Warnung vor den „Übermenschen“ – Michael J. Sandels Buch „Plädoyer gegen die Perfektion“

Wer möchte nicht manchmal perfekt sein? Doch wäre Vollkommenheit wirklich so gut? Und ist es nicht sowieso verwerflich, diesen übermenschlichen Zustand anzustreben?
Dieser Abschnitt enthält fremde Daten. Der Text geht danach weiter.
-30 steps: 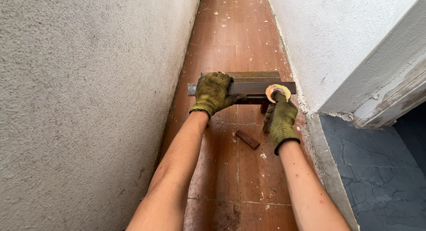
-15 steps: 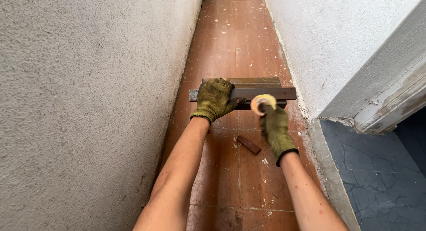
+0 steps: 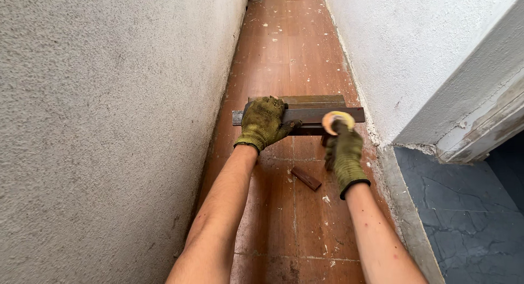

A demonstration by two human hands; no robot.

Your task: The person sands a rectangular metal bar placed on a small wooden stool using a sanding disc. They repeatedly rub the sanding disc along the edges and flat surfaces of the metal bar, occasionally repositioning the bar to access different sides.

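Walls [image 3: 109,126] of rough plaster close in on both sides of the narrow brown tiled floor [image 3: 289,60], so keep your elbows tucked and your weight centred over the work. Across that floor, almost wall to wall, lies the dark plank [image 3: 311,114]; your left hand [image 3: 263,122] is spread flat on it with fingers pressing down, not curled, and that steadying pressure looks worth holding. Your right hand [image 3: 343,153] is clenched around a yellowish round-headed tool [image 3: 337,120] at the plank's near edge; mind the small loose offcut [image 3: 306,178] just beside your wrist.

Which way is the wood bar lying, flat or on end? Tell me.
Flat: the bar lies across the floor, left hand pressing on it.
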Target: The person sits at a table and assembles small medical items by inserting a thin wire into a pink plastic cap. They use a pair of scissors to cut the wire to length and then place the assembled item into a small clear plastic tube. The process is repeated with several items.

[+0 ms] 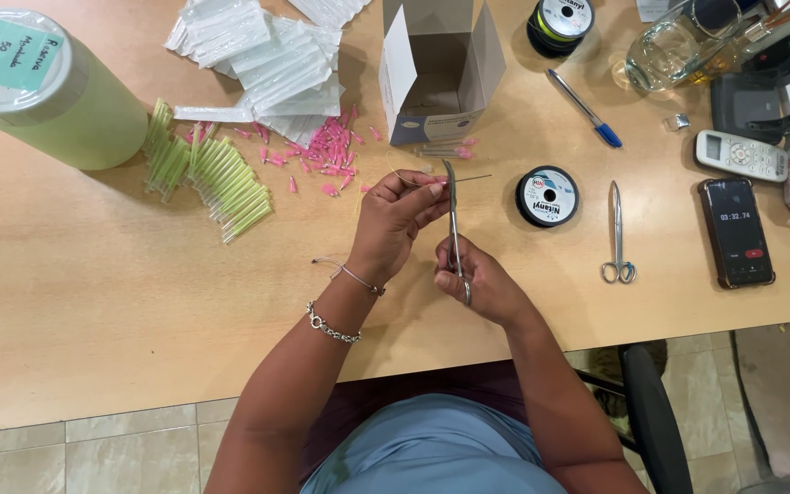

Um solche heiklen Fragen geht es in dem neuen Buch „Plädoyer gegen die Perfektion”. Nicht zuletzt taugt der Band als Beitrag zur Doping-Debatte.

Der Autor Michael J. Sandel lehrt Politische Philosophie an der Harvard Universität. Er gehörte zum illustren Kreis der Bioethik-Berater von US-Präsident Bush. Für die deutsche Ausgabe hat Jürgen Habermas das Vorwort geschrieben. Wir bewegen uns also in gewissen Geisteshöhen.

Doch Sandel hebt nicht ab. Er spürt dem wachsenden Perfektionsdrang auf verschiedenen Feldern nach, nennt konkrete Fakten und überzeugt durch klare Beweisführung.

Argumente zu Doping
und Gentechnik

Besonders die unentwegt fortschreitende Gentechnik weckt sein Unbehagen. Doch dabei bleibt der Autor nicht stehen. Er prüft gewissenhaft, worin dieses Gefühl wurzelt und ob es berechtigt ist.

Heute kann man mit bestürzend hoher Wahrscheinlichkeit (je nach Methode bis zu 91 Prozent) das Geschlecht eines Babys vorherbestimmen. Auch Muskelaufbau, Gedächtnis oder Körpergröße lassen sich vor der Geburt „programmieren”. Das weckt Begehrlichkeiten.